#### Activity
Return exactly the lines of the records below, starting at the line that contains "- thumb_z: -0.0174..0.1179" and ending at the line that contains "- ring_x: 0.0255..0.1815", with both of those lines kept.

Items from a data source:
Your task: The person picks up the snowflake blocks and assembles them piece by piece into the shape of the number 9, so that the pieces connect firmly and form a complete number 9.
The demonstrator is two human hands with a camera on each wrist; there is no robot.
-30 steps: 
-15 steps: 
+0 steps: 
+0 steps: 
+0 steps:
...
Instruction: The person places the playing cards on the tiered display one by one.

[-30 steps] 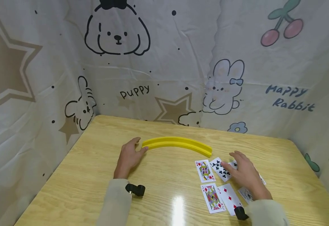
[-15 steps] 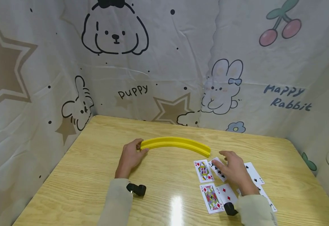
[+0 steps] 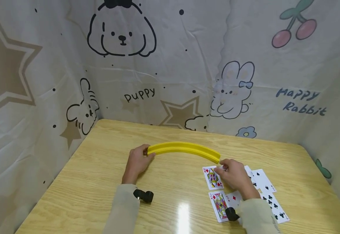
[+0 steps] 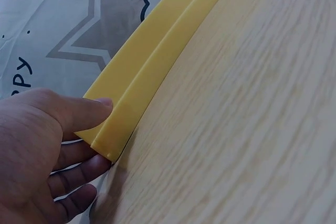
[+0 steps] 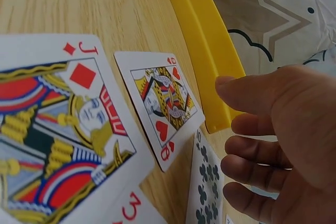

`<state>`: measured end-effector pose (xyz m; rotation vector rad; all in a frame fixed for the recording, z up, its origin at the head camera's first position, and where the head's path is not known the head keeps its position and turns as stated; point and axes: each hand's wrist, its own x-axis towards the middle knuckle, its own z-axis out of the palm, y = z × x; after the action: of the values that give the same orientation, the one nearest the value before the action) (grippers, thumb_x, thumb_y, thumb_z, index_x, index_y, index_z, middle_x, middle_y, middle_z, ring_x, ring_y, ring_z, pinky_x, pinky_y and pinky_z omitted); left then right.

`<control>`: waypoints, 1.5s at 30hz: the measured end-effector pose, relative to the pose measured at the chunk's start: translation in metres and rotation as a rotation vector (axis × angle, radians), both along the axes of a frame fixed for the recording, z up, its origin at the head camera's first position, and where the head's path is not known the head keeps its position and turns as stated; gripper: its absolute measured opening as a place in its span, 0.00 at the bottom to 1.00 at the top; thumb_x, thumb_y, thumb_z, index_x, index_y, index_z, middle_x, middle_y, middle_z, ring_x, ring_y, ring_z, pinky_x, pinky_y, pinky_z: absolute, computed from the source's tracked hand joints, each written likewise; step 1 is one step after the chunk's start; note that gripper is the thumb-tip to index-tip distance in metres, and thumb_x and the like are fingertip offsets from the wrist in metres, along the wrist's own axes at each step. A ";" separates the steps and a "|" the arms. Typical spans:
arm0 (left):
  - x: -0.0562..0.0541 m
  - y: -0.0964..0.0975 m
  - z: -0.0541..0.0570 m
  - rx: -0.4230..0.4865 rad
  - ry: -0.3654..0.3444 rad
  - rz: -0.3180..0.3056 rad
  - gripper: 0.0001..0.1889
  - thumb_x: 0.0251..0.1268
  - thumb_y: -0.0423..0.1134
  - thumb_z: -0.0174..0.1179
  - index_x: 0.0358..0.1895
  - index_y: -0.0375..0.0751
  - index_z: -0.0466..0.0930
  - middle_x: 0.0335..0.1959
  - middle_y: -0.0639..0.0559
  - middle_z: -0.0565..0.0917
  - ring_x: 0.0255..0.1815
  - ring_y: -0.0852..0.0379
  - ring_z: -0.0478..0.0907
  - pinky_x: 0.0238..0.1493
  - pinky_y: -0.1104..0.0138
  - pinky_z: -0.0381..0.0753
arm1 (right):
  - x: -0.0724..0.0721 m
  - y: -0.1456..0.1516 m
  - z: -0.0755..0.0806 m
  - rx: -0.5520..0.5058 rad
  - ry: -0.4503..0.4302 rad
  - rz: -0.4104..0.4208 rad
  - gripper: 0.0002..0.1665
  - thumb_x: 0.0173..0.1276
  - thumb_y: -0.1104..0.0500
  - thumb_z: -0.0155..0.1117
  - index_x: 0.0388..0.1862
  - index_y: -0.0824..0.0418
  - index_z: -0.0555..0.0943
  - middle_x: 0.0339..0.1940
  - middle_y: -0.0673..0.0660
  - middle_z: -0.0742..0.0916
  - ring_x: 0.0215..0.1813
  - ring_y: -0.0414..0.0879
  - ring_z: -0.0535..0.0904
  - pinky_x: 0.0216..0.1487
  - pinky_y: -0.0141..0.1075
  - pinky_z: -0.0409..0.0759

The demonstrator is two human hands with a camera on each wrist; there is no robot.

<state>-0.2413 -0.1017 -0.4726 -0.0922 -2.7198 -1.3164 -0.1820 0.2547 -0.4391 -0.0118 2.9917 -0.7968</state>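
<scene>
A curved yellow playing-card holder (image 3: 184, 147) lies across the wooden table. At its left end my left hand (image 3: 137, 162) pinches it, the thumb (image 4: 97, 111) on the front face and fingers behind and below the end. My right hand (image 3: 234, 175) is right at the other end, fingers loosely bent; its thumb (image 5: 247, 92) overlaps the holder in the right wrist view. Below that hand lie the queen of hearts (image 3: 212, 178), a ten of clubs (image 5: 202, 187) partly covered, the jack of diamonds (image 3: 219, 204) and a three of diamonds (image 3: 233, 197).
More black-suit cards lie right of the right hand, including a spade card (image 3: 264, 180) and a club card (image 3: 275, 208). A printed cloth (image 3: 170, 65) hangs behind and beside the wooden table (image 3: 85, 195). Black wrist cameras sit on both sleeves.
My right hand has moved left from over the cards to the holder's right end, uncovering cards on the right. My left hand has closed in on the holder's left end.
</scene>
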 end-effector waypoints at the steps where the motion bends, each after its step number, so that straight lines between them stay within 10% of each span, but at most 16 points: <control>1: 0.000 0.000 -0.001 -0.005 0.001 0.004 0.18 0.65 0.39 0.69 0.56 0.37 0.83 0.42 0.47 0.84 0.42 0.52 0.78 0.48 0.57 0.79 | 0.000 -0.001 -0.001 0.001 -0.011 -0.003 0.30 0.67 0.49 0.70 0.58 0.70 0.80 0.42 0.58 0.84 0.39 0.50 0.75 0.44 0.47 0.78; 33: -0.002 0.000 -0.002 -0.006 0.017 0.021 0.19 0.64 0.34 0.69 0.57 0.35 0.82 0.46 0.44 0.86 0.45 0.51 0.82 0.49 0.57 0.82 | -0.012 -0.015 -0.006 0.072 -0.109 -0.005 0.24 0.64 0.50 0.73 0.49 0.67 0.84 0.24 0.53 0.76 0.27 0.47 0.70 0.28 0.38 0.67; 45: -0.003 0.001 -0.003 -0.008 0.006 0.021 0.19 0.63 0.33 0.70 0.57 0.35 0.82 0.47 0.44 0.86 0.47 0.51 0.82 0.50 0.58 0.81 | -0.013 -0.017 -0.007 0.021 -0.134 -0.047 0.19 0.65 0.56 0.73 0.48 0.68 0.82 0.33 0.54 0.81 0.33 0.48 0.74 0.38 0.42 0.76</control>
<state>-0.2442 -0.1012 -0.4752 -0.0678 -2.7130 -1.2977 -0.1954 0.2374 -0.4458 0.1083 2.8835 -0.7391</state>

#### Task response
  - thumb_z: -0.0174..0.1179
  - index_x: 0.0358..0.1895
  - index_y: -0.0375..0.0751
  - index_z: -0.0466..0.0930
  - middle_x: 0.0335..0.1959
  - middle_y: -0.0639..0.0559
  - middle_z: -0.0565..0.0917
  - ring_x: 0.0255..0.1815

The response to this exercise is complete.